Si le soap s'étiole aux États-Unis, il cartonne toujours dans les pays hispanophones sous l'appelation telenovela. À TVA, qui diffuse deux heures de feuilletons-savons par jour depuis plusieurs années, la popularité des Feux de l'amour à 15h et de Top Modèles à 16h ne fléchit pas.
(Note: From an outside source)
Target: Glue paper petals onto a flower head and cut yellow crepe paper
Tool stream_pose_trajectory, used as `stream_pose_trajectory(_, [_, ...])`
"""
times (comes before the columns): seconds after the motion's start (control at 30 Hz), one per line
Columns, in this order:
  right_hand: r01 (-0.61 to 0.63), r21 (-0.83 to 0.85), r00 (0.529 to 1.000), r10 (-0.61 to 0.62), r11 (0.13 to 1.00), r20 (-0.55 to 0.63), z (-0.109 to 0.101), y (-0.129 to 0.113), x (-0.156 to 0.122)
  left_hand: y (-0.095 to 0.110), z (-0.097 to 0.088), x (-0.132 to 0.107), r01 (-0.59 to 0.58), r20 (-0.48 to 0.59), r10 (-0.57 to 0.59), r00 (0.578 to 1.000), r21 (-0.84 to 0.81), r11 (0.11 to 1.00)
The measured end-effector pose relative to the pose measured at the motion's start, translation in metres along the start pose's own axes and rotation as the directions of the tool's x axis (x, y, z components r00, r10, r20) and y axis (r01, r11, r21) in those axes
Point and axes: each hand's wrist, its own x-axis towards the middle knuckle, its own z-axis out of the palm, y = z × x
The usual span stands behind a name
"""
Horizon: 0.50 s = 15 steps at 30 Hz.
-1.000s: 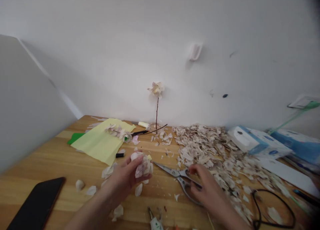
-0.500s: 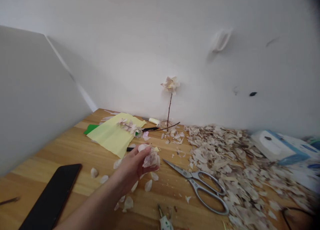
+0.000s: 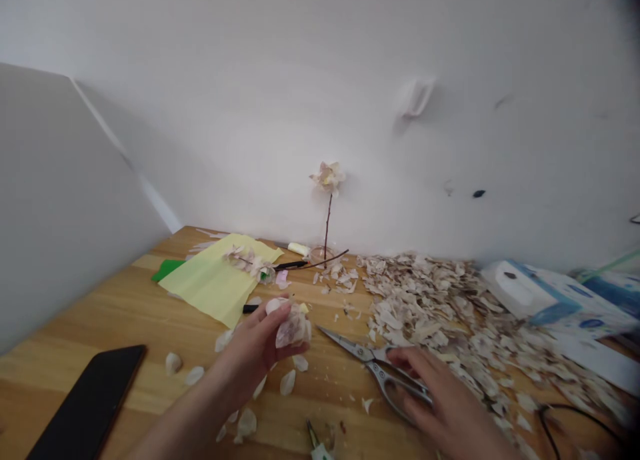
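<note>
My left hand (image 3: 255,350) is closed round a small clump of pale dried petals (image 3: 291,328), held just above the wooden table (image 3: 115,313). My right hand (image 3: 440,407) lies over the handles of the steel scissors (image 3: 373,365), fingers curled on the loops; the blades point left toward the clump. Loose petals (image 3: 287,382) lie under and around my left hand.
A big heap of petal scraps (image 3: 440,313) covers the right of the table. Yellow paper (image 3: 215,283) with a petal sprig, a green scrap and a standing paper flower (image 3: 327,179) are at the back. A black phone (image 3: 87,407) lies front left, tissue packs (image 3: 540,293) right, a black cable (image 3: 575,420) front right.
My right hand left the scissors and went out of view half a second ago, then came back onto the handles. The left hand has kept hold of the petal clump.
</note>
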Motion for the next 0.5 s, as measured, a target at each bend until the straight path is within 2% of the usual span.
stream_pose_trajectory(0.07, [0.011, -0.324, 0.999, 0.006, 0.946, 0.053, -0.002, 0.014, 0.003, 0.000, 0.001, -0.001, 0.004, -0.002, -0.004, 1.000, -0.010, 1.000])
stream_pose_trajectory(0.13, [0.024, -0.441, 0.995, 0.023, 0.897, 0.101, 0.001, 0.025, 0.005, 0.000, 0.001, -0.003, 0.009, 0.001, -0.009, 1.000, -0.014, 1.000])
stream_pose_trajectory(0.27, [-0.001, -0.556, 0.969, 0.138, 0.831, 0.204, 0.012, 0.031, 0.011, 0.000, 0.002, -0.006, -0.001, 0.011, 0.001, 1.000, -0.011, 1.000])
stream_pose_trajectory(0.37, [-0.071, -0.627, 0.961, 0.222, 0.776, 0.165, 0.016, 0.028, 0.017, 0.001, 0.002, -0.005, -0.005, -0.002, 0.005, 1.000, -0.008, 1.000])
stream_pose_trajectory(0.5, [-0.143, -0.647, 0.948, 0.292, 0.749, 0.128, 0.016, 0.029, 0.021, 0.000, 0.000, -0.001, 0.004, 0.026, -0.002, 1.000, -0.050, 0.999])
Pendant la saison 2009-2010, en moyenne, Les feux de l'amour (la version française de The Young and the Restless) a captivé 298 000 mordus et Top Modèles (version traduite de The Bold and the Beautiful) a rivé 401 000 accros à leur téléviseur jour après après jour.

Sachez que Top Modèles et Les feux de l'amour arrachent des parts de marché tournant autour de 28%, ce qui signifie qu'environ un Québécois francophone sur trois qui allume son poste entre 15h et 17h regarde un soap à TVA.

«Il n'y a aucune baisse d'intérêt», assure la porte-parole du réseau, Nicole Tardif. De la dévotion totale. Exemple? À la fin des années 90, l'ordre de diffusion de deux épisodes de Top Modèles a été inversé. On s'entend, ce n'est pas la fin du monde ici. Quoique... «La centrale téléphonique a été inondée d'appels comme jamais», se souvient Nicole Tardif.

L'histoire ne dit malheureusement pas si le technicien fautif s'est fait passer un savon (bon petit gag prévisible ici).

Je lévite

Avec Les chefs à Radio-Canada. Mea-culpa: les premiers épisodes de cette téléréalité culinaire m'ont laissé froid comme une pièce de viande crue. Vrai. Mais force est d'admettre plusieurs correctifs ont été apportés - notamment en mettant l'accent sur l'action aux chaudrons et non sur les reportages barbants - et que l'émission a trouvé sa température de cuisson idéale.

Je l'évite

Les pubs radio de matelas. Que ce soit Matelas Bonheur ou Dormez-Vous avec Lynn Martel, c'est toujours la même rengaine ennuyante qui nous endort en un claquement de doigts. Au moins, tout n'est pas perdu.